* [Work to be completed]:
After finding the line with "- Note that" in the entries below, retype exactly each line from there through the line with "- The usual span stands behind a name", including that final line.

* [Data excerpts]:
════════════════
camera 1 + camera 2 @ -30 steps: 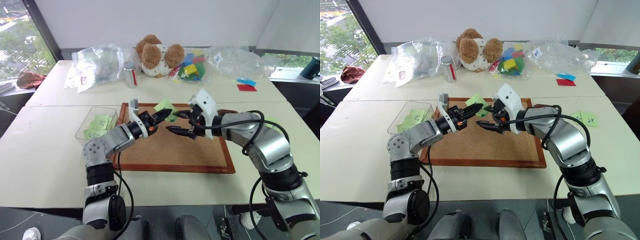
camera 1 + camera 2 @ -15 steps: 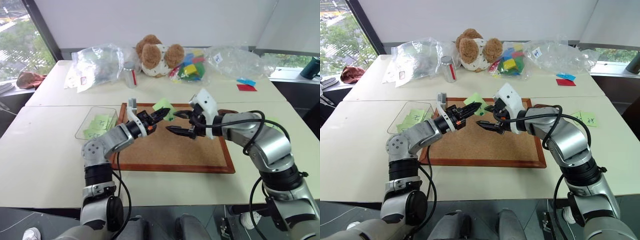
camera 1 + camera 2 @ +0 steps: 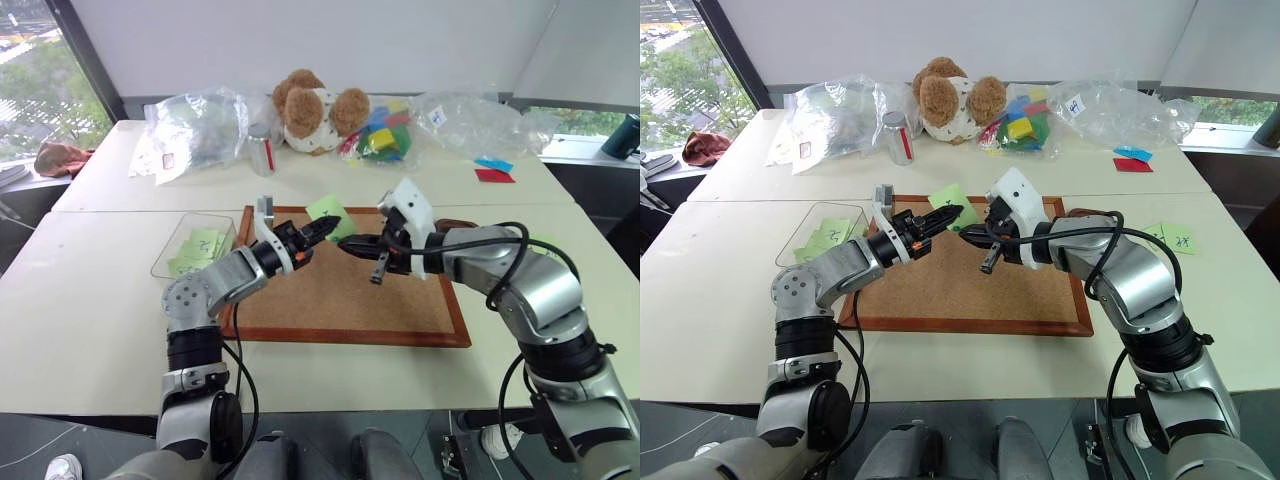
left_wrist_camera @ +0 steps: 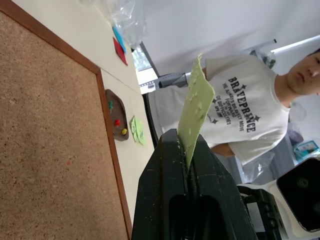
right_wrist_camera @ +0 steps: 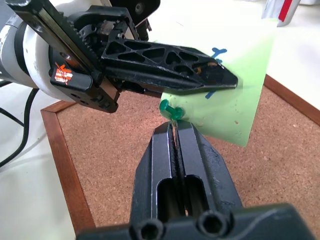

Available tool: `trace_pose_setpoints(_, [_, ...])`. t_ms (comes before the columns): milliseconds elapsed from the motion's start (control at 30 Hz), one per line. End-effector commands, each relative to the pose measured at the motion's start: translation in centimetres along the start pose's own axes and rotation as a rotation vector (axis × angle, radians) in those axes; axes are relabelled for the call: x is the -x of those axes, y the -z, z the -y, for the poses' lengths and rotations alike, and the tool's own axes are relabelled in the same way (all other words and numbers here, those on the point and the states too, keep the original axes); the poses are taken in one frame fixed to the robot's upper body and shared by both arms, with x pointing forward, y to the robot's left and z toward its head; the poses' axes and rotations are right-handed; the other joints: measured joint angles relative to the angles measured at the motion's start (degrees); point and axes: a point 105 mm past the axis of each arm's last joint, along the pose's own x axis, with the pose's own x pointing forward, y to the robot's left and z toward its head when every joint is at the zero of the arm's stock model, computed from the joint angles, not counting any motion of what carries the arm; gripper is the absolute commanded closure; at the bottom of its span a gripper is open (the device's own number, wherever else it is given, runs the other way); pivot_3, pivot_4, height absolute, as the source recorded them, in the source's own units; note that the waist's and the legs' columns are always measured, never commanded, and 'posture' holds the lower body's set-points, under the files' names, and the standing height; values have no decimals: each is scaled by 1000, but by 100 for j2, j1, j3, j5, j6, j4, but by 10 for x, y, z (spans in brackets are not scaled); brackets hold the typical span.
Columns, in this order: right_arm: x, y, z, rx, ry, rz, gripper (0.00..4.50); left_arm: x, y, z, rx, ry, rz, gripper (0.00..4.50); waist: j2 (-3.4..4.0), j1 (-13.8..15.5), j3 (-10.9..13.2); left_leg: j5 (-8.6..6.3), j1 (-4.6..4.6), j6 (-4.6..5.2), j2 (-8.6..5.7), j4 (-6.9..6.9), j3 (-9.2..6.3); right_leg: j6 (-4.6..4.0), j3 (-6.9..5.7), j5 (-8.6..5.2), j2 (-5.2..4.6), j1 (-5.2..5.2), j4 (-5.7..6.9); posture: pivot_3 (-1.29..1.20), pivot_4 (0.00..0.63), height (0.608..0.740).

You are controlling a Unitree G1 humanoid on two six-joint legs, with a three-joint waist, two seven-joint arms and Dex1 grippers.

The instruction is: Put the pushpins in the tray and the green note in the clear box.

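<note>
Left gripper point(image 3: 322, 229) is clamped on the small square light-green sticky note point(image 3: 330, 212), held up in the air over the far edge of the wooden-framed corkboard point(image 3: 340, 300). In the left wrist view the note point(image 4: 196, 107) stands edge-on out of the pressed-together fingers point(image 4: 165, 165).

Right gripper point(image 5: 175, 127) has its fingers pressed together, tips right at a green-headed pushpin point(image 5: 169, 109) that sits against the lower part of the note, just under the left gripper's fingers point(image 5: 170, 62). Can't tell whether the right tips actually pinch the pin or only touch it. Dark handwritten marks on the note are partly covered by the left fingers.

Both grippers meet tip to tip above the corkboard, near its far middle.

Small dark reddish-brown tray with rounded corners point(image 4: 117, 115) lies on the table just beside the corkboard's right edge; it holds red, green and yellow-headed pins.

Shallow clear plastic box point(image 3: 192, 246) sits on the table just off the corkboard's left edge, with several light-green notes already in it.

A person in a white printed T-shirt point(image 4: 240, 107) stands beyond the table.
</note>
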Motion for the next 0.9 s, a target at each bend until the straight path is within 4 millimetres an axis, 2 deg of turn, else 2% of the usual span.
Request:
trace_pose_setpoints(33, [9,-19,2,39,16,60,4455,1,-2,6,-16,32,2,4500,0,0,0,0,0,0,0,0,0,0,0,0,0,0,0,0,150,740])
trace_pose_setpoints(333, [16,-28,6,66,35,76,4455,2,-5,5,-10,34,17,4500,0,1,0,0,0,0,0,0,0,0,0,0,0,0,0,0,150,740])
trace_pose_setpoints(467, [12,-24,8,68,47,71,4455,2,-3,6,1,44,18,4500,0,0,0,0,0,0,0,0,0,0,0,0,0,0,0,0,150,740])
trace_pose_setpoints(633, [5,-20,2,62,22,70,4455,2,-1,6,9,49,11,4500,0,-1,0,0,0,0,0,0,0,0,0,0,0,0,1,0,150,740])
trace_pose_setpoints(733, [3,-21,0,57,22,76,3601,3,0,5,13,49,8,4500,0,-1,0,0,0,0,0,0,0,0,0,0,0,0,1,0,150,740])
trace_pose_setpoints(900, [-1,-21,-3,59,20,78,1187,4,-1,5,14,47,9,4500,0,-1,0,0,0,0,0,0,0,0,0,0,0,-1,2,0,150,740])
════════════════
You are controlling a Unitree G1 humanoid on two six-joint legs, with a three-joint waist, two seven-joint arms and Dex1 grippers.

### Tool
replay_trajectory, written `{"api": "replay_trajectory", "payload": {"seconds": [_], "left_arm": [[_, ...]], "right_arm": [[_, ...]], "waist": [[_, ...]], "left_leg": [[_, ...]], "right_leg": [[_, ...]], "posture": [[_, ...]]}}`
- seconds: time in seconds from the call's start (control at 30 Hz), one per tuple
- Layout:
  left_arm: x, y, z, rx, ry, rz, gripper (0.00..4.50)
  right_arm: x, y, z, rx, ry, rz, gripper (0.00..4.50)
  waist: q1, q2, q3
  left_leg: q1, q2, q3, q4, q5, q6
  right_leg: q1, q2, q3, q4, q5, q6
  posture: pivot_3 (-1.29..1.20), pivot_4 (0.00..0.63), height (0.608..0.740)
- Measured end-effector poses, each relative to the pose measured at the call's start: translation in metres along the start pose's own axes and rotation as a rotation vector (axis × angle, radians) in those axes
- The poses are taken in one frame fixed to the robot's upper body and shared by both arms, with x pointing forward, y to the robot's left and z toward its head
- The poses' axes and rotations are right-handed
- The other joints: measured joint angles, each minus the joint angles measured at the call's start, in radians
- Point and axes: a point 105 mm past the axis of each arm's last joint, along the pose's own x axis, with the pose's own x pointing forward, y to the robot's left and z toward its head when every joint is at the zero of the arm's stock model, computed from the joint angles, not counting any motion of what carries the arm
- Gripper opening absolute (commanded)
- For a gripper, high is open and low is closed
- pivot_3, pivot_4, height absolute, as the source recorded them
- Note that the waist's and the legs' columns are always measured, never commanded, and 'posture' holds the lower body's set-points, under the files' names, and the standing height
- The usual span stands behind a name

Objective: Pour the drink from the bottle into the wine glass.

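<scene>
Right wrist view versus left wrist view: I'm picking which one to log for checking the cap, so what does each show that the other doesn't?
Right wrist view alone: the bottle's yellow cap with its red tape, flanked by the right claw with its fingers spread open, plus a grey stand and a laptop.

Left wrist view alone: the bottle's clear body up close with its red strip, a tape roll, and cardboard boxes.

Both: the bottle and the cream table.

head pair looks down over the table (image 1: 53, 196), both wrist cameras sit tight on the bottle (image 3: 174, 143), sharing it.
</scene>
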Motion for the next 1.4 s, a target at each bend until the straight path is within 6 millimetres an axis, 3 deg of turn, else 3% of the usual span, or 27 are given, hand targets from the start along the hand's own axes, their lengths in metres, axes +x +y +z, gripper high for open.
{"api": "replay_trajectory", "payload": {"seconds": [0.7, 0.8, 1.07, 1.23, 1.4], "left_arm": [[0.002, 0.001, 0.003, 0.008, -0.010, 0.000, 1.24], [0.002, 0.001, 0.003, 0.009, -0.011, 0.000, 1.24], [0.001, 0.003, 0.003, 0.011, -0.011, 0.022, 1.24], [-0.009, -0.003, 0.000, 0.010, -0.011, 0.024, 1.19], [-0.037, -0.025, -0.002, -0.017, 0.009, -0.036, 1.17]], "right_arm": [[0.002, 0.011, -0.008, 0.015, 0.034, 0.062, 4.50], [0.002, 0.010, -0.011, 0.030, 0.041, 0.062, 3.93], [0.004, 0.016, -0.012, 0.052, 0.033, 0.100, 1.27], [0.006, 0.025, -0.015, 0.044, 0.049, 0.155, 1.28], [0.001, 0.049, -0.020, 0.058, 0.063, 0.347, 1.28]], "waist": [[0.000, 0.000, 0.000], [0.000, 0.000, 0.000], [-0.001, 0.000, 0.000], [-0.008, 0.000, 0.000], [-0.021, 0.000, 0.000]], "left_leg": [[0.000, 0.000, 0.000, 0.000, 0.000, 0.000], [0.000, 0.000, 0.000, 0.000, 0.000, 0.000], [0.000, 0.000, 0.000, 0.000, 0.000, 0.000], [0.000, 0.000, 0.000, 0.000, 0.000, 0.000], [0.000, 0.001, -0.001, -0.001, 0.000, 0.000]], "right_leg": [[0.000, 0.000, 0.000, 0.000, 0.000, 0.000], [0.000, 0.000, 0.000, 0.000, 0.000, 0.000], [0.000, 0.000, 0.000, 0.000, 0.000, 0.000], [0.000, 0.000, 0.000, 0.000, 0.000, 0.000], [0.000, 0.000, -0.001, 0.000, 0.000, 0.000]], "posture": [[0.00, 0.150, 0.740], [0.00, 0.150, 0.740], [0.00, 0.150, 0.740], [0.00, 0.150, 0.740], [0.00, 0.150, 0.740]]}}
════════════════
* [Written response]:
- Note that the waist's and the legs' columns are always measured, never commanded, and 'posture' holds the lower body's set-points, under the files' names, and the standing height
- The usual span stands behind a name

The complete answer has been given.